Date: Fri, 12 Dec 1997 12:21:23 EST

From: AAllan AAllan[AT SYMBOL GOES HERE]AOL.COM

Subject: Re: White House



Asks Barry Popik -



AMERICA IN SO MANY WORDS has "White House" as the word of the year for 1811.

Is this too early?



The authors of ASMW, duty-bound to their public, humbly offer this excerpt

from the book, so that all may decide for themselves:



1811 White House



The residence of the president of the United States did not start out as

the White House. In the early years of its occupancy by the Adamses and

Jeffersons, it was called the President's House. It took a proclamation by

Theodore Roosevelt in 1901 to officially designate it the White House. . . .

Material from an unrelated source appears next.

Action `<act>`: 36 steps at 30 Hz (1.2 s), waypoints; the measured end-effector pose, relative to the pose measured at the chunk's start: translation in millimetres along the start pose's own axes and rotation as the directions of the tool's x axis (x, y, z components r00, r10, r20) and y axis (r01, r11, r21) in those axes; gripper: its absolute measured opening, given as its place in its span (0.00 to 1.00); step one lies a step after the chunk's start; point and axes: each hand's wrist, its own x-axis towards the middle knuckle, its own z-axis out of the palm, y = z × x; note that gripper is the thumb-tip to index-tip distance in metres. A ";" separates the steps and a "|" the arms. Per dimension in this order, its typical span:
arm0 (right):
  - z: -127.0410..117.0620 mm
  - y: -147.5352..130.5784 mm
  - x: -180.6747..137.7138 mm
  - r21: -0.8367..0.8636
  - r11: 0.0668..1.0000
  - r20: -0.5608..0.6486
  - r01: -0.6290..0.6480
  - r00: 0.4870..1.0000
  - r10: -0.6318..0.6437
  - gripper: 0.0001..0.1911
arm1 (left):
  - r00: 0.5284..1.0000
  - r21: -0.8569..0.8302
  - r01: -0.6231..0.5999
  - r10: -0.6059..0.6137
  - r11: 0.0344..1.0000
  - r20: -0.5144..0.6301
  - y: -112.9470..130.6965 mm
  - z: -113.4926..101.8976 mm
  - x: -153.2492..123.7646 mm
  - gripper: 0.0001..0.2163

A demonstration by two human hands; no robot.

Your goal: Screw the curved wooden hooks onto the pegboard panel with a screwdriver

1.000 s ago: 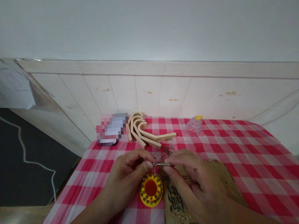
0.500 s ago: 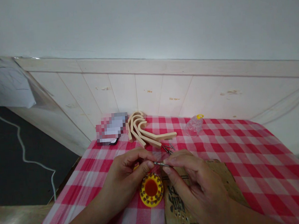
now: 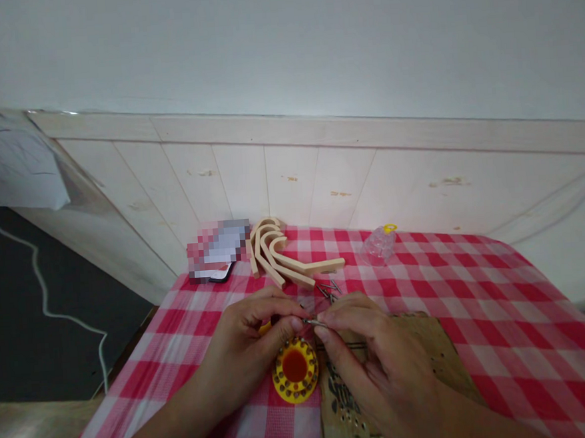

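My left hand [image 3: 253, 338] and my right hand [image 3: 372, 357] meet over the red-and-white checked table [image 3: 479, 313]. Both pinch a thin metal screwdriver bit [image 3: 310, 322] between thumb and fingers, one hand at each end; a yellow handle part shows under my left fingers. Just below the fingertips lies a round yellow bit holder [image 3: 295, 370] with a red middle and a ring of small bits. My right wrist rests on a brown cardboard sheet [image 3: 427, 356] with punched holes.
Several curved pale wooden pieces [image 3: 280, 256] lie at the table's back, with loose dark screws [image 3: 327, 288] in front of them. A phone [image 3: 219, 251] sits back left, a small clear bag with a yellow tie [image 3: 380, 241] back right. The white panelled wall stands close behind.
My right hand has slid left along the metal bit, so the fingertips of both hands are now nearly touching. The yellow holder has not moved.
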 end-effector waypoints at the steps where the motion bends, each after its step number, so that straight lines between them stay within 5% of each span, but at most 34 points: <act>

Legend says it got the name White House when it was rebuilt and painted

white after the British burned it in 1814. In fact, it was known as the White

House at least three years earlier. A letter of 1811 mentions a politician who

went "to act as a sort of political conductor to attract the lightning that

may issue from the clouds round the Capitol and the White House at

Washington."



Source: 1811 citation in W.A. Craigie, _Dictionary of American English on

Historical Principles_, and M.M. Mathews, _Dictionary of Americanisms on

Historical Principles_, s.v. White House.



We have benefited greatly from Barry's sightings and citings, and will make a

note to mention "Palace" in this entry in our next edition.